Jika dipikir-pikir sepertinya ini salah satu cara menggagalkan perjodohan Ken dan Aya. Yura juga terlihat cantik dan memiliki tubuh yang sexy. Sudah pasti kakaknya akan lebih suka modelan seperti ini. Bonus lagi kalau Metta bisa terkenal di kampusnya.

"Jadi lo bisa bantu?" tanya Yura memastikan.

"Bisa. Lo tenang aja. Nanti gue bakal cari caranya."

"Bagus."

Perempuan itu tersenyum lebar membayangkan wajah tampan pria yang baru saja dilihatnya di kampus. Saat pertama kali melihat Ken, Yura sudah jatuh cinta. Dia langsung mencari tau semua informasi termasuk tentang Metta. Beruntungnya Metta ini mudah dirayu hanya dengan kepopuleran.

****

Mobil milik Ken berhenti tepat di depan rumah Aya. Tanpa diduga, di halaman rumahnya itu ada mamanya Ken juga. Mereka sedang berbincang-bincang sambil duduk di kursi halaman.
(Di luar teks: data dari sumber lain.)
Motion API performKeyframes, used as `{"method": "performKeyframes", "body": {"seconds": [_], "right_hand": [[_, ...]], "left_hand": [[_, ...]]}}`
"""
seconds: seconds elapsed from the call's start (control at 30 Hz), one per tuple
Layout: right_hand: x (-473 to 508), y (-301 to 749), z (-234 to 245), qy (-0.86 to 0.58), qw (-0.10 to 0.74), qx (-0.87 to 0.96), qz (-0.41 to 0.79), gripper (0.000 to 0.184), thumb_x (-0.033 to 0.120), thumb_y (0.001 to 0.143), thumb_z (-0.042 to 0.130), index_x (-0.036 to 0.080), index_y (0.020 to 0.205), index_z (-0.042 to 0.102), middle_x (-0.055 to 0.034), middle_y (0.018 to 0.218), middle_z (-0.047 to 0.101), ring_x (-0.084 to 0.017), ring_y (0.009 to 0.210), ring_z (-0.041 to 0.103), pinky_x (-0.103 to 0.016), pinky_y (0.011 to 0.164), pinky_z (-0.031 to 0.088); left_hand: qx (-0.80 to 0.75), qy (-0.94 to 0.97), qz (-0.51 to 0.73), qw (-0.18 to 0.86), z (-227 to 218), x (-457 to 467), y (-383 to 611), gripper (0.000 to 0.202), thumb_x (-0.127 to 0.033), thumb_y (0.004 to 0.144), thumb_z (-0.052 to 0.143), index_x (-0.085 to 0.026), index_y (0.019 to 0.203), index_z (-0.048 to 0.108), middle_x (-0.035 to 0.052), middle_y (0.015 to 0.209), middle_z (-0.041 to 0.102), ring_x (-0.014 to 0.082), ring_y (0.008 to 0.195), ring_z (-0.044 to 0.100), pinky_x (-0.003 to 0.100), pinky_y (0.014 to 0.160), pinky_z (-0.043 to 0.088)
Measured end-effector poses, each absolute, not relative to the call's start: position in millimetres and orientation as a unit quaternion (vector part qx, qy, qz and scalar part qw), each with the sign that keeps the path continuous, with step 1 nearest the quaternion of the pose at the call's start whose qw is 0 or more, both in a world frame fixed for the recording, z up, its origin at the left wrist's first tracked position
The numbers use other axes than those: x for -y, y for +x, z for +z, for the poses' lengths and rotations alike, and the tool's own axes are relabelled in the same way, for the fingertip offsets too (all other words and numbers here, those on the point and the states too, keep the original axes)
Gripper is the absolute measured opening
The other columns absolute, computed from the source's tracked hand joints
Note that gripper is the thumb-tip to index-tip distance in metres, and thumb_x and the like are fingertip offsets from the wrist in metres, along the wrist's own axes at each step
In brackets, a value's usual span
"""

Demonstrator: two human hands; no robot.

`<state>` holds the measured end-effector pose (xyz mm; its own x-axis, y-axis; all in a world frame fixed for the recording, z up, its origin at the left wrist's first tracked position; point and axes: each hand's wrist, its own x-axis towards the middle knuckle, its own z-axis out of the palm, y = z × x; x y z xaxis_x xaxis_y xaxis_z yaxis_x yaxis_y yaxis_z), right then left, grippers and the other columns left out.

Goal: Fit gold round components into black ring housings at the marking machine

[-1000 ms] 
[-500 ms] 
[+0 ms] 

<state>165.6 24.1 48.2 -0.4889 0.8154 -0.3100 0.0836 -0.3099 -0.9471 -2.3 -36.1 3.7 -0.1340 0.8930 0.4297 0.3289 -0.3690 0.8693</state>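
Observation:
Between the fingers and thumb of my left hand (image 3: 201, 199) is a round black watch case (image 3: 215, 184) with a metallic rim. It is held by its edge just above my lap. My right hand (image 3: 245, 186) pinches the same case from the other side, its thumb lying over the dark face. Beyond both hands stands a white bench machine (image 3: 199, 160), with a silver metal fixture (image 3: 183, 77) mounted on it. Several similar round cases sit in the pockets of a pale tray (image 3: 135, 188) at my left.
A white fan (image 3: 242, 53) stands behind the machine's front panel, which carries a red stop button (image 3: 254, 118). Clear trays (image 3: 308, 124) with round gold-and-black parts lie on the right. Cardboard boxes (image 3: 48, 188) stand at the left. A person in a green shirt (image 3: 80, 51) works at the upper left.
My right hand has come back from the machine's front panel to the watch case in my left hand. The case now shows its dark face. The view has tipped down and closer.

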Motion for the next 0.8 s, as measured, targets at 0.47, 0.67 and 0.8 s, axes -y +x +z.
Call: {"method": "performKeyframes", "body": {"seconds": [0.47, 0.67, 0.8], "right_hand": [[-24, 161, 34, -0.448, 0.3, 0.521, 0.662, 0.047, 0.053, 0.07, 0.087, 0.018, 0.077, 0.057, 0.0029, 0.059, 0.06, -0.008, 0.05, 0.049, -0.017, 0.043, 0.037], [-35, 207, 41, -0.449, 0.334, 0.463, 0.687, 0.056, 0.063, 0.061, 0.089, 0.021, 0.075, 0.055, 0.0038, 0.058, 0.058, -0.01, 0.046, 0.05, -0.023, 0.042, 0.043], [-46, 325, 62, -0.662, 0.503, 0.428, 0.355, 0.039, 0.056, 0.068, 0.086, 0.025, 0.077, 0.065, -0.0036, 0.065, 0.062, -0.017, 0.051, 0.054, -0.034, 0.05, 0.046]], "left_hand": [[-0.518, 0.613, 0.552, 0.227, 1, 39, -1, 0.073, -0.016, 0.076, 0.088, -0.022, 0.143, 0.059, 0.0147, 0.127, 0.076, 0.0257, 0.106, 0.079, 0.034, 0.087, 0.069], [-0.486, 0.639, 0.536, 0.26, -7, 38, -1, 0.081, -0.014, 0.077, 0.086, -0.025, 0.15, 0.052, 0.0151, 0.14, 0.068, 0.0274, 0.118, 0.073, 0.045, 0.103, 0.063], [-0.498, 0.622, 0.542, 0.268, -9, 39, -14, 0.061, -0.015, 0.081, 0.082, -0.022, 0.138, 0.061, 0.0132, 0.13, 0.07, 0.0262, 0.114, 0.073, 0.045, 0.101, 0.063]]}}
"Kenapa ada mama kamu juga?"

"Gak tau," ucap Kenneth sambil ke luar dari dalam mobil.

Mereka berjalan beriringan. Namun kali ini Ken justru merangkul bahu Aya, seolah mereka sudah cukup akrab. Dengan kesal gadis itu mendorong Ken. "Ngapain peluk-peluk?!"

"Supaya mereka seneng. Jadi keliatan kayak pasangan romantis," bisiknya.

"Bilang aja mau modus."

Ken tertawa pelan dan kembali merangkulnya. Dilihatnya wajah cantik Aya dari samping. Dengan usia mereka yang terpaut cukup jauh, Ken tidak menyangka gadis ini akan menjadi miliknya.
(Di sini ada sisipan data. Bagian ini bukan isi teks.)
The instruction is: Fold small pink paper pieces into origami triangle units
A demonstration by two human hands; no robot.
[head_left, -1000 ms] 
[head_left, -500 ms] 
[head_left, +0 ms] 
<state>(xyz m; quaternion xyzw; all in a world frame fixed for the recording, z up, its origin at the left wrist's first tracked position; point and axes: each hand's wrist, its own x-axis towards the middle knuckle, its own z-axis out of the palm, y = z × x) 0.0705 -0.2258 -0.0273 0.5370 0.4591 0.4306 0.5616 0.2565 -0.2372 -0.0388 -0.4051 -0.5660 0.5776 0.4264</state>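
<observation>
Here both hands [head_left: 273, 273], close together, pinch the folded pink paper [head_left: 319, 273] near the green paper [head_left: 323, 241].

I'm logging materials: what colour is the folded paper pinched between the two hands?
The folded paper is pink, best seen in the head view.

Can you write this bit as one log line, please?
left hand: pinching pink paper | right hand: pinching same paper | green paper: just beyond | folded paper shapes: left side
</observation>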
"Loh, kalian udah pulang?" Dua wanita paruh baya itu tidak dapat menahan senyumnya.

"Udah, mah."

"Tente jadi gak sabar liat kalian nikah. Cocok banget pasti. Iya,"

"Mamah!"

Ken mengulas senyum dengan perkataan calon mertuanya. "Kalau saya gimana Aya aja."

"Kalau gitu kita masuk dulu, yuk. Kalian belum makan, kan?"

"Kita udah makan tadi," ucap Aya cepat.

"Yaudah, masuk aja. Kasih kopi atau-"

"Ken, kamu bukannya mau jemput Metta?" Gadis itu tersenyum ke arah Ken dengan tatapan memeberi kode. Bermaksud agar pria ini segera pulang.

Ibunya Kenneth sontak menoleh ke arah anaknya. "Emangnya Metta belum pulang?"

"Tadi mau ke rumah temennya dulu. Mama mau sekalian pulang atau masih mau di sini?"

"Pulang aja, deh. Ayana, tante pulang dulu. Mbak, nanti kita bahas lagi pembicaraan tadi."

"Iya. Hati-hati."

Ken mengusap kepala Aya dengan lembut. "Pulang dulu ya, Ay."

Mendapat perlakuan tersebut, wajahnya langsung memerah. Ah, sial! Kenapa jantungnya jadi berdetak kencang? Dengan cepat gadis itu menunduk.

"A-aku... aku harus ngerjain tugas buat besok." Aya segera berlari masuk ke dalam rumah.

Tiga orang di sana jadi tertawa melihat tingkah Aya. Ken bahkan mengigit bibir bawahnya, merasa gemas. "Nikahnya bisa dipercepat gak, ya?"